The French archæologists, or “prehistorians,” as we now call them—are the leading discoverers in all that relates to very early man. The caves in Central and Southern France (Dordogne, Pyrenees, and Riviera) and the gravels in the north have furnished the most wonderful and interesting evidences of the existence of human beings at an immensely remote period in this part of Europe. Enthusiastic excavators and collectors of French nationality have discovered, preserved, and described the weapons, carvings, and drawings made by the old cave-dwellers of Southern France, buried by the accumulated deposits of ages deep in the caverns where the human artists who made these things used to live.
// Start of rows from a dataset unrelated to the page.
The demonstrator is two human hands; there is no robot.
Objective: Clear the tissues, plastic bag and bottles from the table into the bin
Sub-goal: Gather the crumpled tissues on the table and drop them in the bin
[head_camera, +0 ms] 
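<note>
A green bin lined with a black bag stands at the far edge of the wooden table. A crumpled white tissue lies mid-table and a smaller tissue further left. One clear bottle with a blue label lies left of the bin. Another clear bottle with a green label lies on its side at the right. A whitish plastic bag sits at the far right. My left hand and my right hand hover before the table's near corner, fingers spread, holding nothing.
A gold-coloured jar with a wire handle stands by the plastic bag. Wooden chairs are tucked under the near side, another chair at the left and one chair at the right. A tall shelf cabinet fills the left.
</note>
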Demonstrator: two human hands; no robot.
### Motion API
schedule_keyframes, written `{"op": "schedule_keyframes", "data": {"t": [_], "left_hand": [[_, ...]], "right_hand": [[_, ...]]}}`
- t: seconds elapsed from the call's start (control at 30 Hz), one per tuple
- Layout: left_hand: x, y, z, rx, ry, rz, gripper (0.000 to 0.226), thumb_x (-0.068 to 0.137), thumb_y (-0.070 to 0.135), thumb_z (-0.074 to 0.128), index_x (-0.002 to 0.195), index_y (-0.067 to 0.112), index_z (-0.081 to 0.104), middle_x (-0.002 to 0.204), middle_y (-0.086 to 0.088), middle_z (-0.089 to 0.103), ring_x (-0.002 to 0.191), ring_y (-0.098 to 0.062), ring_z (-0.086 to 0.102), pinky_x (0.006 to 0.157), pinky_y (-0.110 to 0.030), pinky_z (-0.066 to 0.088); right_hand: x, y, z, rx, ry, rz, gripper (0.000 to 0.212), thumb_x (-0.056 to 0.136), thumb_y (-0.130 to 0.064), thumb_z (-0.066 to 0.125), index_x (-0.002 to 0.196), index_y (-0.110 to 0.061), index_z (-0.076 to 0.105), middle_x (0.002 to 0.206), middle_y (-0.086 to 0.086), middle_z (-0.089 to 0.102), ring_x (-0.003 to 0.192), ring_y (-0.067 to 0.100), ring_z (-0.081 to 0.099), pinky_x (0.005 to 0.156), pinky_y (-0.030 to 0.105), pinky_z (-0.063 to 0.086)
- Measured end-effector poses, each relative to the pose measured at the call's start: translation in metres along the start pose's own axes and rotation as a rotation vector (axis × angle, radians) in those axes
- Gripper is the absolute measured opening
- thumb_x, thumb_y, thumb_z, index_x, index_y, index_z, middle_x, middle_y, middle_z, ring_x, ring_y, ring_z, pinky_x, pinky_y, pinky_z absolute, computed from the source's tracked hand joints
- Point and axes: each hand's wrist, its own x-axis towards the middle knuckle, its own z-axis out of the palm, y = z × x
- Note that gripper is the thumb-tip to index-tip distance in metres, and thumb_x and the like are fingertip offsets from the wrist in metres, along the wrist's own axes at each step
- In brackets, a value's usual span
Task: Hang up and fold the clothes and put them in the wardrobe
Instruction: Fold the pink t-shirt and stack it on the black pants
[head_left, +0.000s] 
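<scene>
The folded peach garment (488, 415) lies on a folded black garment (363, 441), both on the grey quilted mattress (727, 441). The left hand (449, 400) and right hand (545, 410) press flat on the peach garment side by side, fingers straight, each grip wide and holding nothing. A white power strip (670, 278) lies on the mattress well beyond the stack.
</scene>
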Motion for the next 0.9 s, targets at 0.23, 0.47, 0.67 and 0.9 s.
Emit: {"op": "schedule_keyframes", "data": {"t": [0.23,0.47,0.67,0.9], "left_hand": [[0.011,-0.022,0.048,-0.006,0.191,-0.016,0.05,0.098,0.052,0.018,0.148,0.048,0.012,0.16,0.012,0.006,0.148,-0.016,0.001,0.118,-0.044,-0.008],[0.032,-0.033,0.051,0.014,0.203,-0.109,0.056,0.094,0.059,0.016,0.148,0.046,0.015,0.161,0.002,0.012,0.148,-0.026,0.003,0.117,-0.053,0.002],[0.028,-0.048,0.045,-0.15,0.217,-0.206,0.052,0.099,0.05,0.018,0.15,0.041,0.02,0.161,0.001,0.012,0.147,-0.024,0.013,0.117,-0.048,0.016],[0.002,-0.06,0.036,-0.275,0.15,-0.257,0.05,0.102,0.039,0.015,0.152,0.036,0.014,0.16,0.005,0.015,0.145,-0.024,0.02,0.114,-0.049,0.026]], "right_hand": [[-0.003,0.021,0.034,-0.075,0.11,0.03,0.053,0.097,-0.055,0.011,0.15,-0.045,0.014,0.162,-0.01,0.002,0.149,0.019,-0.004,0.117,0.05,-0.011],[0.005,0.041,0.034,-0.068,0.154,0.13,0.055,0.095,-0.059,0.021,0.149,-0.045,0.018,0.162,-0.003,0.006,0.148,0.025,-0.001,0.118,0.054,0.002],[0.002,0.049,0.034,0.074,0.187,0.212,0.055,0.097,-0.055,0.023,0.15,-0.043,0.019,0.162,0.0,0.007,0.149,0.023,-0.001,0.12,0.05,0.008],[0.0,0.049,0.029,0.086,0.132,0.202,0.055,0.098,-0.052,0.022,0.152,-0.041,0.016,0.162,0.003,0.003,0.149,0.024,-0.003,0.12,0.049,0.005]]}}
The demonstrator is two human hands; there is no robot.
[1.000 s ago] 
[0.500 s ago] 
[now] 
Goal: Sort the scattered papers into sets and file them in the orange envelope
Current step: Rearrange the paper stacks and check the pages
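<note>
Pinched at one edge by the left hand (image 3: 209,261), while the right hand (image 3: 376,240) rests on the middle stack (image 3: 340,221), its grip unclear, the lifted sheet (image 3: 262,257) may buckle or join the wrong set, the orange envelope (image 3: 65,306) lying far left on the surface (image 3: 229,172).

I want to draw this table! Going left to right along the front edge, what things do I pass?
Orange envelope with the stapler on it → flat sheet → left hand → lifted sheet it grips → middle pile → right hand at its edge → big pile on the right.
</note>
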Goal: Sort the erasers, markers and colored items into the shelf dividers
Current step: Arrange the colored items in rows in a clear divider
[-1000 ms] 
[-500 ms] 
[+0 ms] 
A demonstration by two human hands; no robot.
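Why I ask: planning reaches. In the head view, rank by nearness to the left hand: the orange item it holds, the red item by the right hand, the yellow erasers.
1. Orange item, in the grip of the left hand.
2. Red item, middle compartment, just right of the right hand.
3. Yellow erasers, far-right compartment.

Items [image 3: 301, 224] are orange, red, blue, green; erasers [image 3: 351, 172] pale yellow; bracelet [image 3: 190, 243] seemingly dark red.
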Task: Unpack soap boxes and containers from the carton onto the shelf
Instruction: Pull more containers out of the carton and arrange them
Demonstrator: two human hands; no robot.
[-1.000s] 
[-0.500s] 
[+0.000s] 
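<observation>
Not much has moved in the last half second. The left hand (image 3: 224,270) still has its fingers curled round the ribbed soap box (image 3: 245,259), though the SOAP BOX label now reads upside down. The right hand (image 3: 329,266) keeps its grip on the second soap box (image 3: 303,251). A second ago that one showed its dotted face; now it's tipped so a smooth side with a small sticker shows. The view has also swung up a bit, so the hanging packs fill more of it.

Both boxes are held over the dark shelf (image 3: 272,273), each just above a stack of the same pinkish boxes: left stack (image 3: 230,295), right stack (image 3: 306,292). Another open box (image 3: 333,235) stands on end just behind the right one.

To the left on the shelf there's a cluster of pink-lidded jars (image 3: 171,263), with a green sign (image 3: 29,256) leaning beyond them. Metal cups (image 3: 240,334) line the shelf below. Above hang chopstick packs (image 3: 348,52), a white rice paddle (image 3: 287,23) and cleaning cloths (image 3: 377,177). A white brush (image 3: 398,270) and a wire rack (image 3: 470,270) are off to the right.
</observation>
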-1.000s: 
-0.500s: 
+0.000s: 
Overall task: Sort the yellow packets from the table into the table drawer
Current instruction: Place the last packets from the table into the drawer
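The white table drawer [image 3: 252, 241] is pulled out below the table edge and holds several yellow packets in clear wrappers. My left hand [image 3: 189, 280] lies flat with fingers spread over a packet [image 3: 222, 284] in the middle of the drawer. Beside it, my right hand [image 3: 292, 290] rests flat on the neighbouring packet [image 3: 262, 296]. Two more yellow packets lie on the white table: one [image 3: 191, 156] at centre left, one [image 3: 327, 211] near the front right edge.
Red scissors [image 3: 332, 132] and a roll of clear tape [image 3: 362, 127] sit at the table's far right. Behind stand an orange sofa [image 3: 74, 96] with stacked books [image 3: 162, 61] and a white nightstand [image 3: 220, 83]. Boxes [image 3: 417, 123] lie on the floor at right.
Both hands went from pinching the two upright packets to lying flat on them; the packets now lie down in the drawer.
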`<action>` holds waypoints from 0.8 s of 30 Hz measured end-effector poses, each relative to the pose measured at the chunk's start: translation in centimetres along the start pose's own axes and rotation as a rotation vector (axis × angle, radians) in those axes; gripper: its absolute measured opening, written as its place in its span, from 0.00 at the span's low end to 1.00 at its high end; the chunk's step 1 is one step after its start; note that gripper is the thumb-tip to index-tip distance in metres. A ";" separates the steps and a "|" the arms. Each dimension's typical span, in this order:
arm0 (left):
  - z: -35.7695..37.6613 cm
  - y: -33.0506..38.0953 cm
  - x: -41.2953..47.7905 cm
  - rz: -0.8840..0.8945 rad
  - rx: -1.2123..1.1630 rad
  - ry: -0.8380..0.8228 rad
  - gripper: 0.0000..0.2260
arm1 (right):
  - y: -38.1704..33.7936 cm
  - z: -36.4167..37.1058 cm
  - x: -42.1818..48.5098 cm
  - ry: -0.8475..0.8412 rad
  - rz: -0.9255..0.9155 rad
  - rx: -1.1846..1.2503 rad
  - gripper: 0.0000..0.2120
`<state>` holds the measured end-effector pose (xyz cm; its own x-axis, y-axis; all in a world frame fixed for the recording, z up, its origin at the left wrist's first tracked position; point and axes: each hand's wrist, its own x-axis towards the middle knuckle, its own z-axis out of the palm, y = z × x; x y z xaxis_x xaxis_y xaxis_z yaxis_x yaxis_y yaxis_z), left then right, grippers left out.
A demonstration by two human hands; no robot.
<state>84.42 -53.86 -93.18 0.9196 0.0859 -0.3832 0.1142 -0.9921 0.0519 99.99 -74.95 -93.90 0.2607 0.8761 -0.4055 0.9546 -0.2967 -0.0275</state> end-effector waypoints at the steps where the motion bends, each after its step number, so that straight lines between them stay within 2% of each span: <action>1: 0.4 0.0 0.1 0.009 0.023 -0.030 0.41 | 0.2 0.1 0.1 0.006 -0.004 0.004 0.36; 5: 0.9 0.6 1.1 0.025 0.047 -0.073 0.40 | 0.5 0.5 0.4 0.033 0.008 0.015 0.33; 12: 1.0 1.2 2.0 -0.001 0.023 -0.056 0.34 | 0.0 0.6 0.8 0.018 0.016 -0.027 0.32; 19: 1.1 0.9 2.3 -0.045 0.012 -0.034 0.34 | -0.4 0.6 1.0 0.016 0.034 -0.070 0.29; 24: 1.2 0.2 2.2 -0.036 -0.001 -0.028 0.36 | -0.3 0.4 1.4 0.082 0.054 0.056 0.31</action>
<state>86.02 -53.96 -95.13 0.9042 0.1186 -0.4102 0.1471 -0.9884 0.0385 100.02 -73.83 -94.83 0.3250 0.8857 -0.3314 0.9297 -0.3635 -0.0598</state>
In England only two such caves containing the implements of prehistoric men have been found—whilst a few are known in Belgium, Moravia, and Switzerland.
Although we know an immense number of the flint instruments, bone harpoons, and carvings and drawings of the ancient cave-dwellers, yet skulls and bones of the men themselves are extremely rare. Bones, skulls, and teeth of the animals they killed and ate are abundant in the caves—such as those of great bulls, deer, and horses. The bones also of animals which lived in these caves and contended with the ancient men for the possession of the shelter afforded by them, are abundant: bones of hyæna, of bear, of lion, and wolf. But human bones are exceedingly rare. This arises partly from the fact that human bones are not so thick and strong as those of large animals, and more easily soften, break up, and are lost. It is also due partly to the fact that the men were not nearly so numerous as the wild animals; but it is chiefly due to the fact that these people usually, but not always, buried their dead in the open; and whilst the bones of animals which had been eaten were left about in heaps on the floor of the caves, and became cemented together by the petrifying deposit caused by water dripping from the walls of these limestone caverns or by streams actually flooding the caverns, the bodies of the men themselves were removed when they died by their friends and families, and buried in the open ground, where they have gradually dissolved and broken up. Only a few here and there of the more ancient races were buried in a cave, and are in consequence preserved until the present day. Obviously, it would only be an exceptional honour or superstition which would cause the giving up of a cave to the interment of a dead body, or only rarely that a corpse could be tolerated in the floor of the cave still inhabited by living men.